→ What you are asked to do
Go through the listing and state how many lines hold the string "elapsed". Nothing else is needed.

→ Material for this task
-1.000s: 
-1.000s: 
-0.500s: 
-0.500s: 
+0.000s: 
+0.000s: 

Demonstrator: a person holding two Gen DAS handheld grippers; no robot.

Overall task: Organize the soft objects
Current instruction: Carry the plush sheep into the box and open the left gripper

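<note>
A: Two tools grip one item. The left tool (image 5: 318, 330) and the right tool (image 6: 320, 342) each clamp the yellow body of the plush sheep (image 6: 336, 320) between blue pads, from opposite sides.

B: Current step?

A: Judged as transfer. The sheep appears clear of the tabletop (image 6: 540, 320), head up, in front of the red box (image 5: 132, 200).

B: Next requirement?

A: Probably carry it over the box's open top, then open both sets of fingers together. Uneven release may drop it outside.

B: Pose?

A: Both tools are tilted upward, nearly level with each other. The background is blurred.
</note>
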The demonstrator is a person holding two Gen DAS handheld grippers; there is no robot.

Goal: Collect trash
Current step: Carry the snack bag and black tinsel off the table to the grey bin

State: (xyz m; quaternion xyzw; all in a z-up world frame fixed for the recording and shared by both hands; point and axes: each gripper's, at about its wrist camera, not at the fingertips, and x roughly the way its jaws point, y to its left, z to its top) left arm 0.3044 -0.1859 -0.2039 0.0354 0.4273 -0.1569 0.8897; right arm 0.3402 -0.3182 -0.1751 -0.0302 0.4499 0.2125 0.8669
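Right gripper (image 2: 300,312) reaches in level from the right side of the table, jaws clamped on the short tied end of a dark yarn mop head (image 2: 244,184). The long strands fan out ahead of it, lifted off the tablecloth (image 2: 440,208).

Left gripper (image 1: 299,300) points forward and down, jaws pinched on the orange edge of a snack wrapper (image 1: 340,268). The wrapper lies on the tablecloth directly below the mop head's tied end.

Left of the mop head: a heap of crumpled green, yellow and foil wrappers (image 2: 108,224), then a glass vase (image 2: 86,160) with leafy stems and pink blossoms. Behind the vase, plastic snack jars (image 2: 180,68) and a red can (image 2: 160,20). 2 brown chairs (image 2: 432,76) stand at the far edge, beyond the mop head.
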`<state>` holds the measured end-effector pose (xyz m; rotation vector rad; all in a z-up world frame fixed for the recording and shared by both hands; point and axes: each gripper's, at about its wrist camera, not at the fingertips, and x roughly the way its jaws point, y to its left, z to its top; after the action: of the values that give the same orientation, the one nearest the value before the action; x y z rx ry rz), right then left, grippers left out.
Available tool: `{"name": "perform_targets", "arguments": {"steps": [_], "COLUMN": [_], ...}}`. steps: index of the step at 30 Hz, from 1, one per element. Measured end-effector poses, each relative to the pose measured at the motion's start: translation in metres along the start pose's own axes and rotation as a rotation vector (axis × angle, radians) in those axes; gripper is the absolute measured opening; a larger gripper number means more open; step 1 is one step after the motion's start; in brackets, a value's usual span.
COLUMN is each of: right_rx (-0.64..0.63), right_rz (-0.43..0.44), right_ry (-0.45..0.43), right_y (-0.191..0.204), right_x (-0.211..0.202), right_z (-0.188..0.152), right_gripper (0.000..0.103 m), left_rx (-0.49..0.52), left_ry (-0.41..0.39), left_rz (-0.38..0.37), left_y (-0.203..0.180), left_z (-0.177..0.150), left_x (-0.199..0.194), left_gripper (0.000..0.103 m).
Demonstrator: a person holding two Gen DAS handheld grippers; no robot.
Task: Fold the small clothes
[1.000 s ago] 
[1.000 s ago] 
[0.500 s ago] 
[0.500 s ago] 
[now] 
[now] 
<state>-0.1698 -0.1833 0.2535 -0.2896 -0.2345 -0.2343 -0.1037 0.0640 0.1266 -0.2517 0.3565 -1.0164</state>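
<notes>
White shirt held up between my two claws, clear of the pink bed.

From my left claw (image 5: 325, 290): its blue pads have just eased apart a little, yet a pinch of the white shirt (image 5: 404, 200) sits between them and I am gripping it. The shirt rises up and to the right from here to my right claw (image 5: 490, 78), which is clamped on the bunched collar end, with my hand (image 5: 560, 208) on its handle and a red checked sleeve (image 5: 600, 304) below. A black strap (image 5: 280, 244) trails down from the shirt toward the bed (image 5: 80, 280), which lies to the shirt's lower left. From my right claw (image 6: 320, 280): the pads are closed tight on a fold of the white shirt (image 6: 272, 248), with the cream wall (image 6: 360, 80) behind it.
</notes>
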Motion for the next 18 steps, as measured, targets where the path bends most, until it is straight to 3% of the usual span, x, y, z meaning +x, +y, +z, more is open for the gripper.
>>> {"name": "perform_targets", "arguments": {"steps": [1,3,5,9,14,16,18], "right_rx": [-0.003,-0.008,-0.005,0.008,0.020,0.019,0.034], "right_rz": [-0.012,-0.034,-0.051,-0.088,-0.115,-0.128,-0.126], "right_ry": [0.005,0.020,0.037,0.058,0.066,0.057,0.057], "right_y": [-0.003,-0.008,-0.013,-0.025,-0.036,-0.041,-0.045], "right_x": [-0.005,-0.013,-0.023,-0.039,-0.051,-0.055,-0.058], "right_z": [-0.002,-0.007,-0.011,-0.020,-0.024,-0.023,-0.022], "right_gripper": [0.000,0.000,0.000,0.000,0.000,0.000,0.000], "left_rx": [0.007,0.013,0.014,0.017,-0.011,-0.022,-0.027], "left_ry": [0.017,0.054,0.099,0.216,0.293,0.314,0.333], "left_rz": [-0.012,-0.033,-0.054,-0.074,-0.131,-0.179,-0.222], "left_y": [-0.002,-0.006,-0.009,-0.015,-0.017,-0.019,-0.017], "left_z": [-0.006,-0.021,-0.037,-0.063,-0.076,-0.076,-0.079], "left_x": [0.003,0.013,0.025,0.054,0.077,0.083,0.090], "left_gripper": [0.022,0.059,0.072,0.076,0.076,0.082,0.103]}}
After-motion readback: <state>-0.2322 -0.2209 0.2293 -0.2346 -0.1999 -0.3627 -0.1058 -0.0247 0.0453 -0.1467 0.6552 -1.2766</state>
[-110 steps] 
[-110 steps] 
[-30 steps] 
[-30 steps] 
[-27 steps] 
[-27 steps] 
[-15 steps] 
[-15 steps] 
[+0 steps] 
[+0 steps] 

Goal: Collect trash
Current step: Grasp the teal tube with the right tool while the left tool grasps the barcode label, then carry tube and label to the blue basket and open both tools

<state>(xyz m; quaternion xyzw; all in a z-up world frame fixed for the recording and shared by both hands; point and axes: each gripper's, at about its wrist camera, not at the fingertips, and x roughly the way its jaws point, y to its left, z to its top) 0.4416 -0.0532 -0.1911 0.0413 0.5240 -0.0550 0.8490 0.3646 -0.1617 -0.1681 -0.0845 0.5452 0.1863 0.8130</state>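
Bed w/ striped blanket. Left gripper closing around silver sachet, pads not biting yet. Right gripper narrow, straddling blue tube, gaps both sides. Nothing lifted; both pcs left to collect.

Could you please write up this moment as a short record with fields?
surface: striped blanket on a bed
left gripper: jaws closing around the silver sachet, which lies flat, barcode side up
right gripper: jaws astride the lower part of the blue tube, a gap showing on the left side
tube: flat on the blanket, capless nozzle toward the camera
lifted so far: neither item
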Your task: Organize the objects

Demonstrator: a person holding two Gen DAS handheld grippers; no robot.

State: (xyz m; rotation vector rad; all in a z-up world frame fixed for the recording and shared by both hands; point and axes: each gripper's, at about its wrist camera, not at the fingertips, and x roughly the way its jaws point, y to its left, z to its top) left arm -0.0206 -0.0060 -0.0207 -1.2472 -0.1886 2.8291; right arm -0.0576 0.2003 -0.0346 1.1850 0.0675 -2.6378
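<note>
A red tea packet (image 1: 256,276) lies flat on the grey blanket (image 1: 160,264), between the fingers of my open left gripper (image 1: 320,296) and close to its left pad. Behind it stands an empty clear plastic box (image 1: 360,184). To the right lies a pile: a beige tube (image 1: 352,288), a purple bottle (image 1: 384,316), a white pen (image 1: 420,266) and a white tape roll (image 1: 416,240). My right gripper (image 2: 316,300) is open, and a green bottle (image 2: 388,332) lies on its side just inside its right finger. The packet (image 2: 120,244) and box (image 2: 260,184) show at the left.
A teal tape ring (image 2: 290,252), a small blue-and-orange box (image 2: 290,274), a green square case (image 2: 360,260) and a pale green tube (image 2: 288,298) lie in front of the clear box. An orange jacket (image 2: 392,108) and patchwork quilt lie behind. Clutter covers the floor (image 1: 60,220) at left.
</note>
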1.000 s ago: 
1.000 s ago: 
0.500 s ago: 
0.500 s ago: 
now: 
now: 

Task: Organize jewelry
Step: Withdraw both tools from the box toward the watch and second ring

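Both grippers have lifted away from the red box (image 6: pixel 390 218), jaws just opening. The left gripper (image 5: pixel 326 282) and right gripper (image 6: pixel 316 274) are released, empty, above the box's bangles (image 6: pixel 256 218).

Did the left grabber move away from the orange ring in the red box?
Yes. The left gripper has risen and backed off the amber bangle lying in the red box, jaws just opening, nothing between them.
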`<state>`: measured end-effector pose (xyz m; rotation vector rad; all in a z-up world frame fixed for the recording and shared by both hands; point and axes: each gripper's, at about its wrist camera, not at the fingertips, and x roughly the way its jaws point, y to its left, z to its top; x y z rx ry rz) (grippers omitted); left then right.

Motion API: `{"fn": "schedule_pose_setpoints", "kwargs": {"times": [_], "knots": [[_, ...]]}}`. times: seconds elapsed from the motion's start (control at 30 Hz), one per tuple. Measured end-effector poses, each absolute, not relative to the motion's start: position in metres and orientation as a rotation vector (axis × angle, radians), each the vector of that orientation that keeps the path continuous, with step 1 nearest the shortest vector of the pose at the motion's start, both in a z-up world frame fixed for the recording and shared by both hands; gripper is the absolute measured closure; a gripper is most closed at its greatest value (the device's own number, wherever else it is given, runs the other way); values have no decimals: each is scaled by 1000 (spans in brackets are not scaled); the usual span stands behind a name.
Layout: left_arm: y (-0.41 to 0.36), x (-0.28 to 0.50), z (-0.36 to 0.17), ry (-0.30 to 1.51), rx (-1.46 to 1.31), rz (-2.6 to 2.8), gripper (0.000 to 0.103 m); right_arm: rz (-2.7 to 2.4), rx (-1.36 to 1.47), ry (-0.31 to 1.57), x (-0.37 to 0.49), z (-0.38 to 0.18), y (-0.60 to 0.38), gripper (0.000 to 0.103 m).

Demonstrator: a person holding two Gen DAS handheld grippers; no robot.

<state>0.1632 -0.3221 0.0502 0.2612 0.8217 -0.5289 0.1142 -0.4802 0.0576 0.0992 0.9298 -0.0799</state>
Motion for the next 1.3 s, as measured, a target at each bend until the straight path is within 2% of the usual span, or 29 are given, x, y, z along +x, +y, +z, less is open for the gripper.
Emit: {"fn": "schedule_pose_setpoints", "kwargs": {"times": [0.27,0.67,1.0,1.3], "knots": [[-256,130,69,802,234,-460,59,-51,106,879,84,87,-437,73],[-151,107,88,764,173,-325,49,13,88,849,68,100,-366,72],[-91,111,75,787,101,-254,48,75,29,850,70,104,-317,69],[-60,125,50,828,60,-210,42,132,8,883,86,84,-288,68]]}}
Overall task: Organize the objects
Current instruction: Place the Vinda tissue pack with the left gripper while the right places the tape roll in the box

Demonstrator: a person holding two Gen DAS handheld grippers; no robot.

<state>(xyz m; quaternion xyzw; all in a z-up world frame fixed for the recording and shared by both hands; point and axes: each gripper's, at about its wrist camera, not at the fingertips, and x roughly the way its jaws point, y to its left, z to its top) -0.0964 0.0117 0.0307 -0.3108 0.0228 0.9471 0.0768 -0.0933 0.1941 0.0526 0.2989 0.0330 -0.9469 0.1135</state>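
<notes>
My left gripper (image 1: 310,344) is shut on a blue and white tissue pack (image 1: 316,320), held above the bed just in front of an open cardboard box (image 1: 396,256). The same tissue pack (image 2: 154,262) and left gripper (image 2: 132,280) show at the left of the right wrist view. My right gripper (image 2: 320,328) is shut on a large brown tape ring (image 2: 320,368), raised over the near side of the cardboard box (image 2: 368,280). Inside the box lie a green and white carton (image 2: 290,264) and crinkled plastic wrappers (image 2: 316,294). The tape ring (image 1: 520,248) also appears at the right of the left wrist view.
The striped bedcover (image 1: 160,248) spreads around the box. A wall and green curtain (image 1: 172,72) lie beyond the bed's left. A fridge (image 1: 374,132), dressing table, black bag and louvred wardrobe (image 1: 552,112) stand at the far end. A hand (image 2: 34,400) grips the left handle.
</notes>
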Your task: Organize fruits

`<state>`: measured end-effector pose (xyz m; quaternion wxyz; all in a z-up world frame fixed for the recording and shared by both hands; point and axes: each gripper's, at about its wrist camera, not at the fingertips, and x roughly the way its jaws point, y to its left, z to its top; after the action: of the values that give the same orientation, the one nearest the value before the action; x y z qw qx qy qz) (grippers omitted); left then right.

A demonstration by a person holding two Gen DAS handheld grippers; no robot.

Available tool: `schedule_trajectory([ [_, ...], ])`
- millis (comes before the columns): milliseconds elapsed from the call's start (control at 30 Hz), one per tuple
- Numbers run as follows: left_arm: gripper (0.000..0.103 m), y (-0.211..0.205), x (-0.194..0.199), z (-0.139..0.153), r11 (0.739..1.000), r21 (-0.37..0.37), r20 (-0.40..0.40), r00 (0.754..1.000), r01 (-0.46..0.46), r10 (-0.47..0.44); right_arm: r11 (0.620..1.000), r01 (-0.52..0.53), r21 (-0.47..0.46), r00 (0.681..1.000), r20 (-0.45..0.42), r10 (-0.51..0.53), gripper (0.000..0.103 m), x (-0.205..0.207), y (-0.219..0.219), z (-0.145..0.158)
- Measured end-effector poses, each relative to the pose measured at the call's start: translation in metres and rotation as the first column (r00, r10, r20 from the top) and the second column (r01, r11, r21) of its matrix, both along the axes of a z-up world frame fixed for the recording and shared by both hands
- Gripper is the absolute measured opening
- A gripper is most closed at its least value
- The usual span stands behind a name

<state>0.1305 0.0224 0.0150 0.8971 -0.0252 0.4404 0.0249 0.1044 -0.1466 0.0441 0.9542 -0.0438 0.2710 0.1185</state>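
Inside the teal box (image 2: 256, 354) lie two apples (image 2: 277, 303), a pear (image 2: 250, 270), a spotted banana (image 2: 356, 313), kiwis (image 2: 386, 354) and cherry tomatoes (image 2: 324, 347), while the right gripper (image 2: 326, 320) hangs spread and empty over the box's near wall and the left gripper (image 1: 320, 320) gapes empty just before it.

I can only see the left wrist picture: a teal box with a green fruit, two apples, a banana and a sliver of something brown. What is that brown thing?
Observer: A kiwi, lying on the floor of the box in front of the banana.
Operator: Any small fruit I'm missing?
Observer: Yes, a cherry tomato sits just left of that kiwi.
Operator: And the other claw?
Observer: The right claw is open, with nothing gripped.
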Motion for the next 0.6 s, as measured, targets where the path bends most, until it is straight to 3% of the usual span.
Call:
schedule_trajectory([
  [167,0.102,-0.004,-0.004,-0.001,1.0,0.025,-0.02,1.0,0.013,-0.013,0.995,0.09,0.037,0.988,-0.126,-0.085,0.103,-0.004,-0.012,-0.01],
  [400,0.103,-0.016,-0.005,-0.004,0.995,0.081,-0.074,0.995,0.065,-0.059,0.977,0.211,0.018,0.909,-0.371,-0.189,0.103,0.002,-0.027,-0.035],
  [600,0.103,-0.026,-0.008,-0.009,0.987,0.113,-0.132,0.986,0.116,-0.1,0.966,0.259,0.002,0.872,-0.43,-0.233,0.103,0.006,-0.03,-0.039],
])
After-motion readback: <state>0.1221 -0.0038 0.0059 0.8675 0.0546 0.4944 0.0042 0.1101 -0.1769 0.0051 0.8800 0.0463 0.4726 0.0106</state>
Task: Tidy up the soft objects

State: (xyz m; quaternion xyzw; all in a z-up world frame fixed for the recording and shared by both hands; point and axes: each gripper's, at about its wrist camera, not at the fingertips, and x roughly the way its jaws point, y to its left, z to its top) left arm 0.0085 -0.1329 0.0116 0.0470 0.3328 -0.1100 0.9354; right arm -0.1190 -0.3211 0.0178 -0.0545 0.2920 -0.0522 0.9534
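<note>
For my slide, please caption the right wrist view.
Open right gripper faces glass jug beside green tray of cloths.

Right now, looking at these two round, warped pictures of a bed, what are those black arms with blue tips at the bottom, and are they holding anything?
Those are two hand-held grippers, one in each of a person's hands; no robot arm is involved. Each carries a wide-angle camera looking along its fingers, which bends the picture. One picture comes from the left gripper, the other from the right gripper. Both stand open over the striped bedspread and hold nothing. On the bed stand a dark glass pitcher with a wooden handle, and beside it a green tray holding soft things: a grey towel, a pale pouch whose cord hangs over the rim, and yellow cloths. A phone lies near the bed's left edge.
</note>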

→ Result of the exercise
2